Given information –
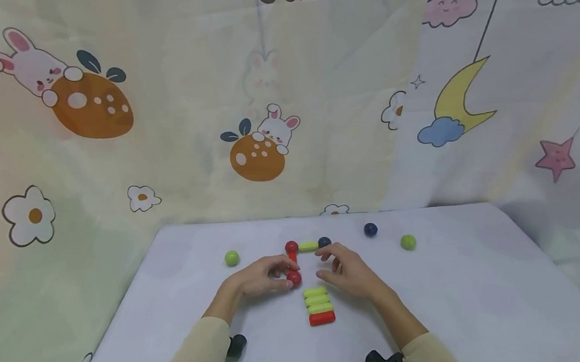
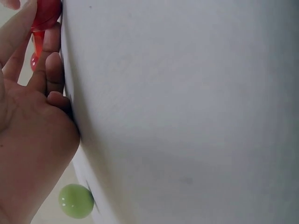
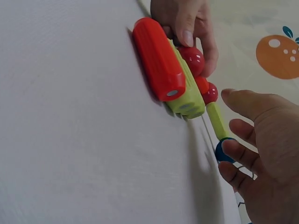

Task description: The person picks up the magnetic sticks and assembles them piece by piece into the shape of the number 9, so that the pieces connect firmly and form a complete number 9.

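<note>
The left hand point(image 1: 262, 276) grips the near red ball point(image 1: 294, 278) between thumb and fingers. A red stick point(image 1: 292, 256) links that ball to a second red ball point(image 1: 291, 247). From there a yellow-green stick point(image 1: 308, 246) runs right to a dark blue ball point(image 1: 324, 242). The right hand point(image 1: 351, 271) is beside the blue ball, fingers apart and loosely bent; in the right wrist view its fingertips are at the blue ball point(image 3: 225, 150), and whether they touch cannot be told. Several yellow-green sticks point(image 1: 318, 300) and one red stick point(image 1: 321, 318) lie side by side, nearer the body.
A green ball point(image 1: 231, 258) is on the left of the white table point(image 1: 167, 285). Another dark blue ball point(image 1: 371, 229) and a green ball point(image 1: 408, 242) lie at the back right. A printed cloth point(image 1: 187, 109) hangs behind the table's far edge.
</note>
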Demonstrator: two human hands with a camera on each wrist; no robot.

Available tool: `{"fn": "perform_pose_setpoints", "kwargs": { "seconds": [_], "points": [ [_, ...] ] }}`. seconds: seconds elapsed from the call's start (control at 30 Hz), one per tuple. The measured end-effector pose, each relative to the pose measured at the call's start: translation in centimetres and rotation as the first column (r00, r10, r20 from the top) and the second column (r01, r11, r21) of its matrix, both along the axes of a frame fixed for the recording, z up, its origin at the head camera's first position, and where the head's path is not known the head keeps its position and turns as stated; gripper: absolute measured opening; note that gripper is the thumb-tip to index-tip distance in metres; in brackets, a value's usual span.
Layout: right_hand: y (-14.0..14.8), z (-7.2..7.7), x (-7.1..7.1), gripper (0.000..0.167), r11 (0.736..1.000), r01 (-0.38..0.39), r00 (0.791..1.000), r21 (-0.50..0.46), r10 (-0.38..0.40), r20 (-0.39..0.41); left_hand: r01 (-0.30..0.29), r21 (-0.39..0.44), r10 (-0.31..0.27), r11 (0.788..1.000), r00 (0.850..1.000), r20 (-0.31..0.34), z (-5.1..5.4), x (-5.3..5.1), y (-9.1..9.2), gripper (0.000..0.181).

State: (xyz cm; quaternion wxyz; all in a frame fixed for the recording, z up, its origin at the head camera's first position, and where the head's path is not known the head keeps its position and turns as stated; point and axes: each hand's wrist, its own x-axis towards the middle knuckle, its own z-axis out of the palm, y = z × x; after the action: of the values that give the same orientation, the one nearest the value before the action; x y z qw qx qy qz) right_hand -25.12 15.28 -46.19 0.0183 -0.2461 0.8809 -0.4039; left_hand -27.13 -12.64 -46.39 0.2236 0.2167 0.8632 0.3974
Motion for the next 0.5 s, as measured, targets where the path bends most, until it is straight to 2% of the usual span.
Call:
{"fn": "perform_pose_setpoints", "kwargs": {
  "seconds": [0.5],
  "points": [
    [-0.84,-0.4,0.77,0.023,0.989,-0.119,0.989,0.084,0.11,0.103,-0.013,0.031,0.013,0.999,1.0,0.009,-0.11,0.27,-0.22,0.034]
  ]
}}
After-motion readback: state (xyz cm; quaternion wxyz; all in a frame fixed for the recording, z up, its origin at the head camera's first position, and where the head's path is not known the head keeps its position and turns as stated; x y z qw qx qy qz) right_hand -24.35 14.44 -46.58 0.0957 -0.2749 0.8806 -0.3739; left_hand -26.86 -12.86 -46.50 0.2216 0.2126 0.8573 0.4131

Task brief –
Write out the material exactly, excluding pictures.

Response to the task –
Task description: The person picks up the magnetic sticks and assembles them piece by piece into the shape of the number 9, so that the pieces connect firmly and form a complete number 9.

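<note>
The left hand point(image 1: 262, 276) grips the near red ball point(image 1: 294, 278) between thumb and fingers. A red stick point(image 1: 292, 256) links that ball to a second red ball point(image 1: 291, 247). From there a yellow-green stick point(image 1: 308, 246) runs right to a dark blue ball point(image 1: 324, 242). The right hand point(image 1: 351, 271) is beside the blue ball, fingers apart and loosely bent; in the right wrist view its fingertips are at the blue ball point(image 3: 225, 150), and whether they touch cannot be told. Several yellow-green sticks point(image 1: 318, 300) and one red stick point(image 1: 321, 318) lie side by side, nearer the body.
A green ball point(image 1: 231, 258) is on the left of the white table point(image 1: 167, 285). Another dark blue ball point(image 1: 371, 229) and a green ball point(image 1: 408, 242) lie at the back right. A printed cloth point(image 1: 187, 109) hangs behind the table's far edge.
</note>
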Demonstrator: two human hands with a camera on each wrist; no robot.

Available tool: `{"fn": "perform_pose_setpoints", "kwargs": { "seconds": [_], "points": [ [_, ...] ] }}`. seconds: seconds elapsed from the call's start (control at 30 Hz), one per tuple. The measured end-effector pose, each relative to the pose measured at the call's start: translation in centimetres and rotation as the first column (r00, r10, r20 from the top) and the second column (r01, r11, r21) of its matrix, both along the axes of a frame fixed for the recording, z up, its origin at the head camera's first position, and where the head's path is not known the head keeps its position and turns as stated; gripper: absolute measured opening; note that gripper is the thumb-tip to index-tip distance in metres; in brackets, a value's usual span.
Layout: right_hand: y (-14.0..14.8), z (-7.2..7.7), x (-7.1..7.1), gripper (0.000..0.167), r11 (0.736..1.000), r01 (-0.38..0.39), r00 (0.791..1.000), r21 (-0.50..0.46), r10 (-0.38..0.40), r20 (-0.39..0.41); left_hand: r01 (-0.30..0.29), r21 (-0.39..0.44), r10 (-0.31..0.27), r11 (0.788..1.000), r00 (0.850..1.000), r20 (-0.31..0.34), z (-5.1..5.4), x (-5.3..5.1), y (-9.1..9.2), gripper (0.000..0.181).

State: (xyz cm; quaternion wxyz; all in a frame fixed for the recording, z up, its origin at the head camera's first position, and where the head's path is not known the head keeps its position and turns as stated; point and axes: each hand's wrist, its own x-axis towards the middle knuckle, its own z-axis out of the palm, y = z × x; after the action: of the values that give the same orientation, the one nearest the value before the action; x y z qw qx qy qz) right_hand -25.12 15.28 -46.19 0.0183 -0.2461 0.8809 -0.4039; left_hand -27.13 -12.64 -46.39 0.2236 0.2167 0.8632 0.3974
Motion for the next 0.5 s, as measured, targets where the path bends most, until it is straight to 2% of the usual span.
Call:
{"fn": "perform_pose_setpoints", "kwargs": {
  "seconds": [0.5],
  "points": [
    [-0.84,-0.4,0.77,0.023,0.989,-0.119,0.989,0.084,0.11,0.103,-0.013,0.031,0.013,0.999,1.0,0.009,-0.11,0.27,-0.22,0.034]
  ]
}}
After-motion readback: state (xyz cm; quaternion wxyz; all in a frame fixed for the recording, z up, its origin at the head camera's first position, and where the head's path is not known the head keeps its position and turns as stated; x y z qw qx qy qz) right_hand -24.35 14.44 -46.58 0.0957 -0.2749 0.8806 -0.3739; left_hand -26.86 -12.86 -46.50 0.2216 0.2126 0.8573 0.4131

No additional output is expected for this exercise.